▶ Your goal: A picture-free, exact transcript of the entries below is required.

▶ Dataset extract:
=== Begin Enclosure ===

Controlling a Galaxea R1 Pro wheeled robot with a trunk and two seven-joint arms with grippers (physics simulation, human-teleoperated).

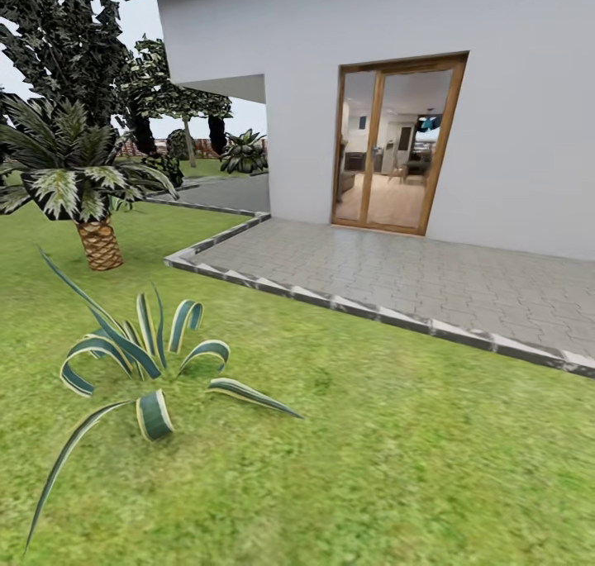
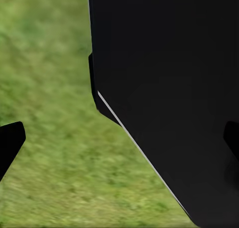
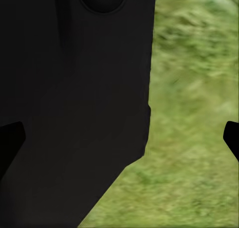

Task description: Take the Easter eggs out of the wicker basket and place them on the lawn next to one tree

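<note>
From the head view, the lawn (image 1: 372, 450) fills the lower half of the frame, with a striped agave-like plant (image 1: 145, 359) at lower left, a small palm (image 1: 83, 186) at mid left, a grey paved patio (image 1: 413, 268) across the middle right, and the house's glass door (image 1: 397, 149) above it; eggs and basket are nowhere here, so their place relative to either claw cannot be told. In the left wrist view, the left gripper (image 2: 119, 138) spreads wide and empty over blurred grass beside a dark body panel (image 2: 169, 88). In the right wrist view, the right gripper (image 3: 124, 138) likewise gapes, holding nothing. By judgement the eggs would be light, smooth, rounded and prone to slipping; grasp across the middle.
</note>
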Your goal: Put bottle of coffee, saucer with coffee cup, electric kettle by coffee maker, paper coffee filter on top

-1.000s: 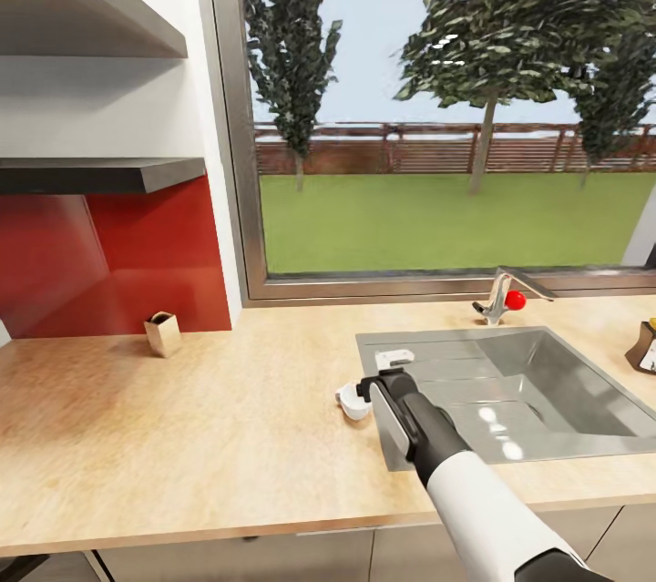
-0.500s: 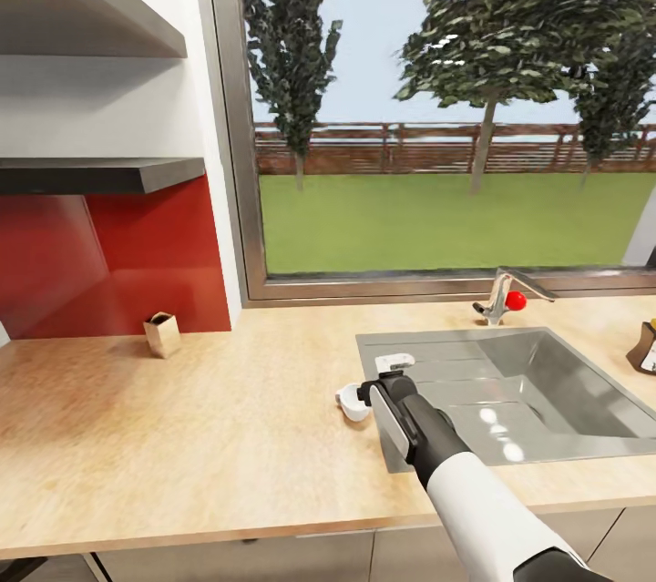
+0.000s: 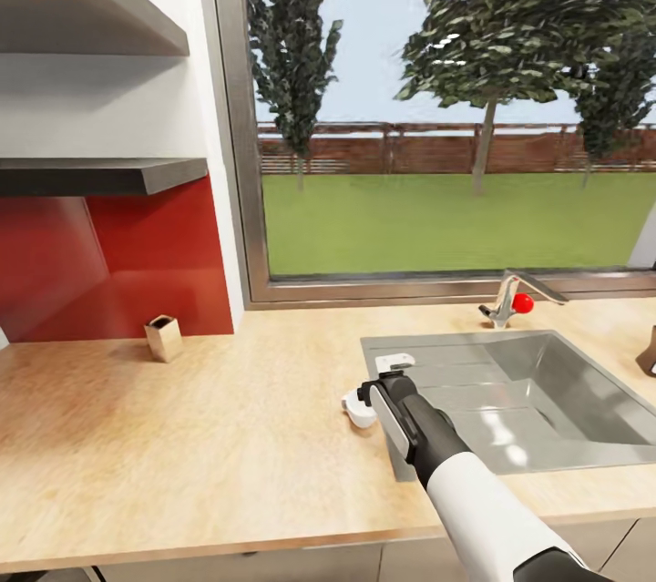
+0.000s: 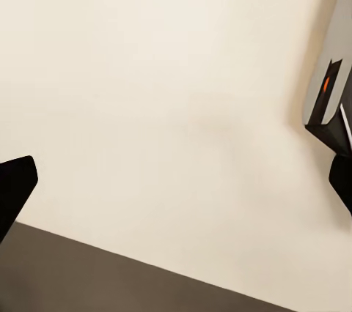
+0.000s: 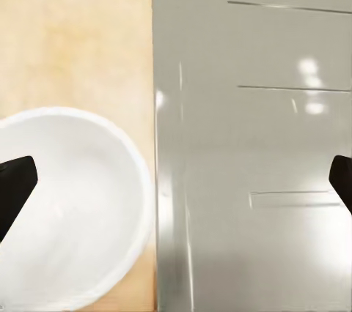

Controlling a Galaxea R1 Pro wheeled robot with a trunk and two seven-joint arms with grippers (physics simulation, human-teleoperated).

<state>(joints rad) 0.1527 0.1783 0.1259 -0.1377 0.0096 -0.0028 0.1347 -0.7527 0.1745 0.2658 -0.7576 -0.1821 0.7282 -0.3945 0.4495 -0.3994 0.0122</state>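
White cup (image 3: 358, 407) sits on the tabletop (image 3: 182, 436), hard against the sink's (image 3: 510, 382) near-left corner, just off the right hand (image 3: 383, 377), whose fingers look spread wide, gripping nothing. Close off-centre and a finger clips the rim, tipping it toward the basin. Left hand (image 4: 176, 180): apparently wide open too, holding nothing.

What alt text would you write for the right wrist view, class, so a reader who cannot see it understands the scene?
Looking down between the open right pincer's dark fingertips, a round white dish, perhaps the saucer, sits on the light wood countertop. Its rim lies right beside the edge of the grey metal sink drainboard, which is marked by thin grooves and light reflections.
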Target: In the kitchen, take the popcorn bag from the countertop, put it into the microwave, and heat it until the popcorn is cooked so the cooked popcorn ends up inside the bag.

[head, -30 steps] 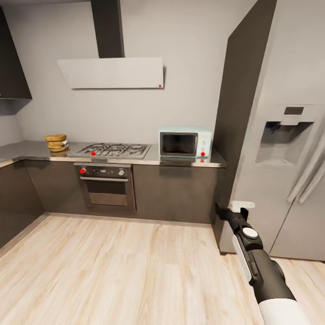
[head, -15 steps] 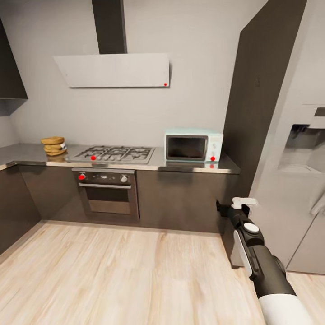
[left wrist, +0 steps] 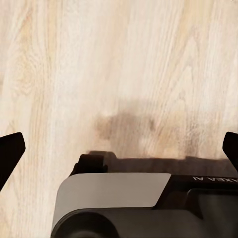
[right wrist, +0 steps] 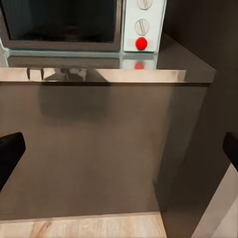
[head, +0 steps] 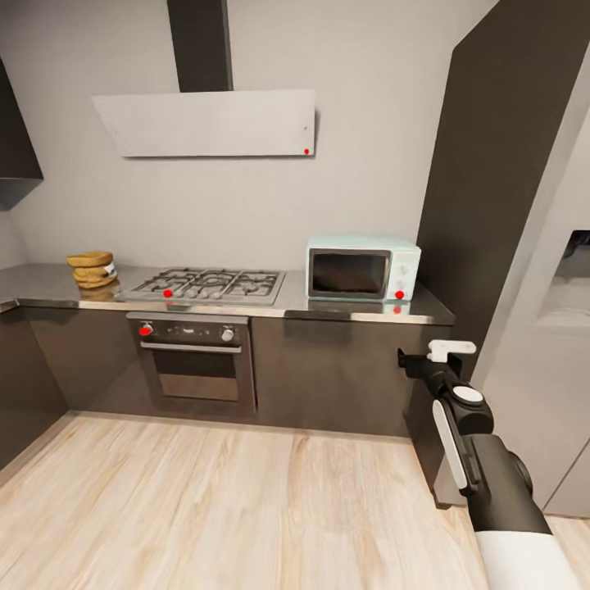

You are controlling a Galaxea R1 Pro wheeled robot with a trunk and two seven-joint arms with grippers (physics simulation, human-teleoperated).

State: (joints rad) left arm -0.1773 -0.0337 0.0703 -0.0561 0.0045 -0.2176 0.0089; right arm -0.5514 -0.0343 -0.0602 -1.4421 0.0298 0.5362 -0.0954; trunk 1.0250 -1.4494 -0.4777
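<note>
A: Popcorn bag (head: 92, 270) sits at the far left end of the countertop (head: 295, 301), left of the gas hob (head: 205, 284). Squat, mustard-tan, wrinkled folds, small white label; print too small to read.

B: Relative to the jaws?

A: Well apart from both. Right gripper (head: 415, 362) hangs in front of the dark cabinet below the microwave (head: 362, 268); in the right wrist view its black fingertips (right wrist: 11, 151) stand wide apart, nothing between. Left gripper (left wrist: 119, 151) points at the wood floor (left wrist: 119, 59), fingertips likewise spread and empty.

B: Writing?

A: Partial letters on the left wrist housing, cut off, unreadable.

B: Materials?

A: Microwave boxy, pale mint, dark glass door (right wrist: 62, 22), two round knobs, red dot (right wrist: 141, 43). Worktop shiny grey metal, mirroring it.
</note>
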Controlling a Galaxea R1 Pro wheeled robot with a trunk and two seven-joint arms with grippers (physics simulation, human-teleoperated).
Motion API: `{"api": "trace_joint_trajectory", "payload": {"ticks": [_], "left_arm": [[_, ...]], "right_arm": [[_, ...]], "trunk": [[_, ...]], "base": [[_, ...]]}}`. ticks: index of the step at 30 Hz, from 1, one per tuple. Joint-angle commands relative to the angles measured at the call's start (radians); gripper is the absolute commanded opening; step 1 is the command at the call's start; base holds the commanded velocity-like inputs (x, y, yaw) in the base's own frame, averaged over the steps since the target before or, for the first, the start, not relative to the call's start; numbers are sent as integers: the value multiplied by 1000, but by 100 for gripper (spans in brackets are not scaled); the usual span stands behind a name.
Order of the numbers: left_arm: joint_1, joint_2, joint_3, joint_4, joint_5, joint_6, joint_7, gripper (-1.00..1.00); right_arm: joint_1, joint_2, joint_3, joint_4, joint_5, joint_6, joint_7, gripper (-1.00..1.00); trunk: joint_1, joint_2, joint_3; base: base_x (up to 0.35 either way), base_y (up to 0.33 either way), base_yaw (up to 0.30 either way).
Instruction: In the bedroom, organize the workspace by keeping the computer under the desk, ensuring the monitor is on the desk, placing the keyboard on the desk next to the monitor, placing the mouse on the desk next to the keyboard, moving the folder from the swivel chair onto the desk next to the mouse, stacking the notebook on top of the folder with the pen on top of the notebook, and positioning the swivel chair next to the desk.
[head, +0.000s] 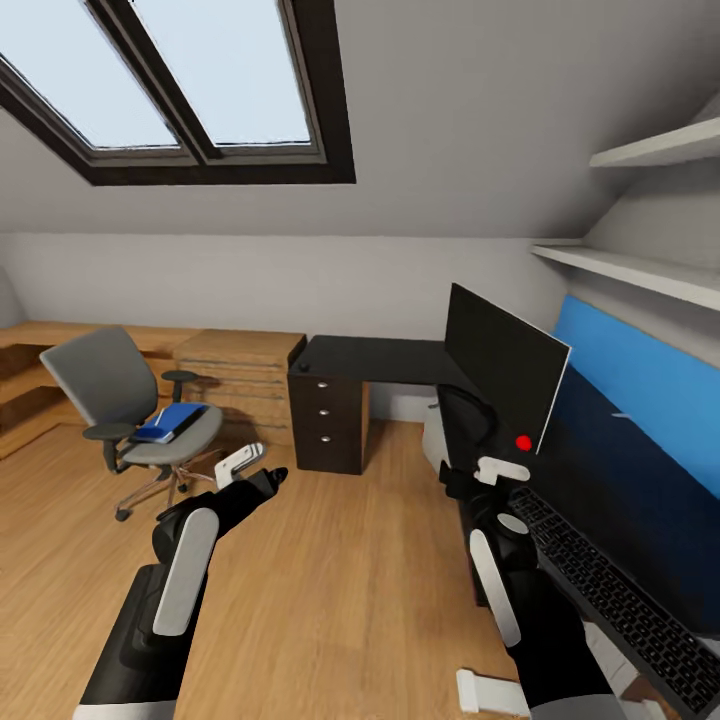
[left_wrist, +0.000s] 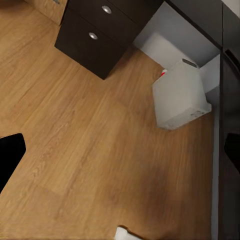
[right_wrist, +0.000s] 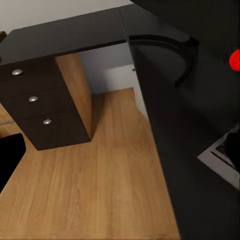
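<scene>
Black L-shaped counter (head: 375, 360) runs along the blue-panelled wall under a sloped skylight ceiling | wide black monitor (head: 505, 362) and silver-grey keyboard (head: 615, 595) sit on it | pale boxy computer tower (left_wrist: 180, 95) on wood floor beneath | grey swivel chair (head: 120, 400) well apart, bright blue folder (head: 172, 420) on seat | both jaws: cannot tell.

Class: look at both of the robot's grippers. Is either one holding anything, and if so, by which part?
Nothing is held, as far as shows. The left gripper hangs over bare floor; the right gripper is at the desk edge near the monitor.
</scene>
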Motion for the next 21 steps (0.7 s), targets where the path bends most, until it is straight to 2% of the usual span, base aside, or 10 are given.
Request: {"api": "trace_joint_trajectory", "payload": {"ticks": [1,5,11,21], "left_arm": [[-1,-1,1,-1,10,4,9,100],[-1,-1,1,1,10,4,9,100],[-1,-1,-2,3,9,4,9,100],[-1,-1,-3,3,10,4,8,100]], "right_arm": [[-1,0,2,-1,-11,3,-9,100],[-1,-1,2,2,-10,2,-8,100],[-1,-2,-7,29,-12,2,-5,100],[-1,-2,-60,36,-26,2,7,100]], "trunk": [[0,-1,-2],[0,-1,-2],[0,-1,-2],[0,-1,-2]], "base": [[-324,-175,0],[-324,-175,-55],[-324,-175,-207],[-324,-168,-262]]}}
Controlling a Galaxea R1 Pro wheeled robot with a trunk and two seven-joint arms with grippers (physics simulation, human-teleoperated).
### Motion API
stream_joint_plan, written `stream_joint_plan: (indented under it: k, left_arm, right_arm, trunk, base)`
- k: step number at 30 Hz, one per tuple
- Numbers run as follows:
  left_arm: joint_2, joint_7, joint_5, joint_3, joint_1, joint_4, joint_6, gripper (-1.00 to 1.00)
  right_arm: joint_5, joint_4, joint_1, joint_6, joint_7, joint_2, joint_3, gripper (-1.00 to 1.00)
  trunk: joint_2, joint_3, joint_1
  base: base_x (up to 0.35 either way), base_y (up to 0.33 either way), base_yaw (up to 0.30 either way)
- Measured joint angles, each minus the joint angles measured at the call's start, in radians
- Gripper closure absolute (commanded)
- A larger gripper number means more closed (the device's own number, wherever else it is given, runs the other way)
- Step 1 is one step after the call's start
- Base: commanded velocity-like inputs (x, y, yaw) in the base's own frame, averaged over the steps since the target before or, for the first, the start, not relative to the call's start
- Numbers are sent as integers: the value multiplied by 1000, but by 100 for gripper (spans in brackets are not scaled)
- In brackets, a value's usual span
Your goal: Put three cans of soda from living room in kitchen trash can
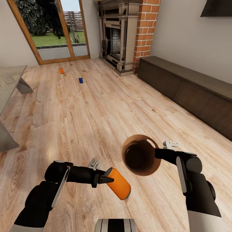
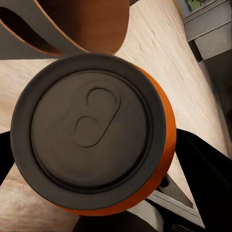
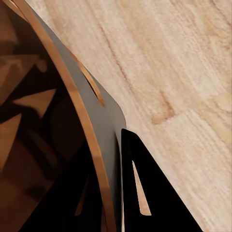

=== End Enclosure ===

▶ Exercise result:
Controlling a Galaxea R1 Pro wheeled robot with a trunk and two seven-joint arms with grippers (physics simulation, human-teleoperated).


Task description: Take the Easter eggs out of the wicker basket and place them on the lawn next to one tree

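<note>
From the head view, the lawn (image 1: 372, 450) fills the lower half of the frame, with a striped agave-like plant (image 1: 145, 359) at lower left, a small palm (image 1: 83, 186) at mid left, a grey paved patio (image 1: 413, 268) across the middle right, and the house's glass door (image 1: 397, 149) above it; eggs and basket are nowhere here, so their place relative to either claw cannot be told. In the left wrist view, the left gripper (image 2: 119, 138) spreads wide and empty over blurred grass beside a dark body panel (image 2: 169, 88). In the right wrist view, the right gripper (image 3: 124, 138) likewise gapes, holding nothing. By judgement the eggs would be light, smooth, rounded and prone to slipping; grasp across the middle.
</note>
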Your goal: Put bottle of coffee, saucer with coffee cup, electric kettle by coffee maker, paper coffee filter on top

-1.000s: 
-0.500s: 
+0.000s: 
+0.000s: 
+0.000s: 

Controlling a Galaxea R1 Pro wheeled robot with a trunk and two seven-joint arms with grippers (physics simulation, human-teleoperated).

<state>(joints rad) 0.1527 0.1783 0.1259 -0.1377 0.0096 -0.0028 0.1347 -0.7527 0.1745 0.2658 -0.7576 -0.1821 0.7282 -0.3945 0.4495 -0.3994 0.0122</state>
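White cup (image 3: 358, 407) sits on the tabletop (image 3: 182, 436), hard against the sink's (image 3: 510, 382) near-left corner, just off the right hand (image 3: 383, 377), whose fingers look spread wide, gripping nothing. Close off-centre and a finger clips the rim, tipping it toward the basin. Left hand (image 4: 176, 180): apparently wide open too, holding nothing.

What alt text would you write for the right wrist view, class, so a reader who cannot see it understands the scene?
Looking down between the open right pincer's dark fingertips, a round white dish, perhaps the saucer, sits on the light wood countertop. Its rim lies right beside the edge of the grey metal sink drainboard, which is marked by thin grooves and light reflections.
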Target: In the kitchen, take the popcorn bag from the countertop, put it into the microwave, and heat it until the popcorn is cooked so the cooked popcorn ends up inside the bag.

[head, -30 steps] 
[head, -15 steps] 
[left wrist, +0 steps] 
[right wrist, +0 steps] 
[head, +0 steps] 

You are controlling a Galaxea R1 Pro wheeled robot with a trunk and two seven-joint arms with grippers (physics simulation, human-teleoperated).

State: (joints rad) left arm -0.1773 -0.0337 0.0703 -0.0561 0.0045 -0.2176 0.0089; right arm -0.5514 -0.0343 -0.0602 -1.4421 0.0298 0.5362 -0.0954; trunk 1.0250 -1.4494 -0.4777
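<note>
A: Popcorn bag (head: 92, 270) sits at the far left end of the countertop (head: 295, 301), left of the gas hob (head: 205, 284). Squat, mustard-tan, wrinkled folds, small white label; print too small to read.

B: Relative to the jaws?

A: Well apart from both. Right gripper (head: 415, 362) hangs in front of the dark cabinet below the microwave (head: 362, 268); in the right wrist view its black fingertips (right wrist: 11, 151) stand wide apart, nothing between. Left gripper (left wrist: 119, 151) points at the wood floor (left wrist: 119, 59), fingertips likewise spread and empty.

B: Writing?

A: Partial letters on the left wrist housing, cut off, unreadable.

B: Materials?

A: Microwave boxy, pale mint, dark glass door (right wrist: 62, 22), two round knobs, red dot (right wrist: 141, 43). Worktop shiny grey metal, mirroring it.
</note>
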Controlling a Galaxea R1 Pro wheeled robot with a trunk and two seven-joint arms with grippers (physics simulation, human-teleoperated).
Motion API: `{"api": "trace_joint_trajectory", "payload": {"ticks": [_], "left_arm": [[_, ...]], "right_arm": [[_, ...]], "trunk": [[_, ...]], "base": [[_, ...]]}}`. ticks: index of the step at 30 Hz, from 1, one per tuple. Joint-angle commands relative to the angles measured at the call's start (radians); gripper is the absolute commanded opening; step 1 is the command at the call's start; base holds the commanded velocity-like inputs (x, y, yaw) in the base's own frame, averaged over the steps since the target before or, for the first, the start, not relative to the call's start; numbers are sent as integers: the value multiplied by 1000, but by 100 for gripper (spans in brackets are not scaled); the usual span stands behind a name.
Order of the numbers: left_arm: joint_1, joint_2, joint_3, joint_4, joint_5, joint_6, joint_7, gripper (-1.00..1.00); right_arm: joint_1, joint_2, joint_3, joint_4, joint_5, joint_6, joint_7, gripper (-1.00..1.00); trunk: joint_1, joint_2, joint_3; base: base_x (up to 0.35 either way), base_y (up to 0.33 either way), base_yaw (up to 0.30 either way).
Instruction: In the bedroom, organize the workspace by keeping the computer under the desk, ensuring the monitor is on the desk, placing the keyboard on the desk next to the monitor, placing the mouse on the desk next to the keyboard, moving the folder from the swivel chair onto the desk next to the mouse, stacking the notebook on top of the folder with the pen on top of the notebook, and positioning the swivel chair next to the desk.
[head, +0.000s] 
[left_wrist, +0.000s] 
[right_wrist, +0.000s] 
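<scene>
Black L-shaped counter (head: 375, 360) runs along the blue-panelled wall under a sloped skylight ceiling | wide black monitor (head: 505, 362) and silver-grey keyboard (head: 615, 595) sit on it | pale boxy computer tower (left_wrist: 180, 95) on wood floor beneath | grey swivel chair (head: 120, 400) well apart, bright blue folder (head: 172, 420) on seat | both jaws: cannot tell.

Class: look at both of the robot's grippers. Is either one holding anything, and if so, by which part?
Nothing is held, as far as shows. The left gripper hangs over bare floor; the right gripper is at the desk edge near the monitor.
</scene>
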Motion for the next 21 steps (0.7 s), targets where the path bends most, until it is straight to 2% of the usual span, base aside, or 10 are given.
Request: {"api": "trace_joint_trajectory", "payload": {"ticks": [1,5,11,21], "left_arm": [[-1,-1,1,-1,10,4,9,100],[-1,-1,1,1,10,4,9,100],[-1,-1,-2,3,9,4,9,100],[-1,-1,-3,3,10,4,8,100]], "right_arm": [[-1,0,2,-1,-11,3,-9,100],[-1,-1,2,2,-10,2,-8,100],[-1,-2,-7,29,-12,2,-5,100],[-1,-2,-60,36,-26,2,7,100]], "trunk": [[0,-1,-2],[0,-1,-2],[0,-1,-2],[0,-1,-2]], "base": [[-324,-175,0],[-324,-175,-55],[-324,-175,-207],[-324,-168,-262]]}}
Controlling a Galaxea R1 Pro wheeled robot with a trunk and two seven-joint arms with grippers (physics simulation, human-teleoperated).
### Motion API
stream_joint_plan, written `stream_joint_plan: (indented under it: k, left_arm, right_arm, trunk, base)`
- k: step number at 30 Hz, one per tuple
- Numbers run as follows:
  left_arm: joint_2, joint_7, joint_5, joint_3, joint_1, joint_4, joint_6, gripper (-1.00 to 1.00)
  right_arm: joint_5, joint_4, joint_1, joint_6, joint_7, joint_2, joint_3, gripper (-1.00 to 1.00)
  trunk: joint_2, joint_3, joint_1
  base: base_x (up to 0.35 either way), base_y (up to 0.33 either way), base_yaw (up to 0.30 either way)
- Measured joint angles, each minus the joint angles measured at the call's start, in radians
- Gripper closure absolute (commanded)
- A larger gripper number means more closed (the device's own number, wherever else it is given, runs the other way)
- Step 1 is one step after the call's start
- Base: commanded velocity-like inputs (x, y, yaw) in the base's own frame, averaged over the steps since the target before or, for the first, the start, not relative to the call's start
- Numbers are sent as integers: the value multiplied by 1000, but by 100 for gripper (spans in brackets are not scaled)
- In brackets, a value's usual span
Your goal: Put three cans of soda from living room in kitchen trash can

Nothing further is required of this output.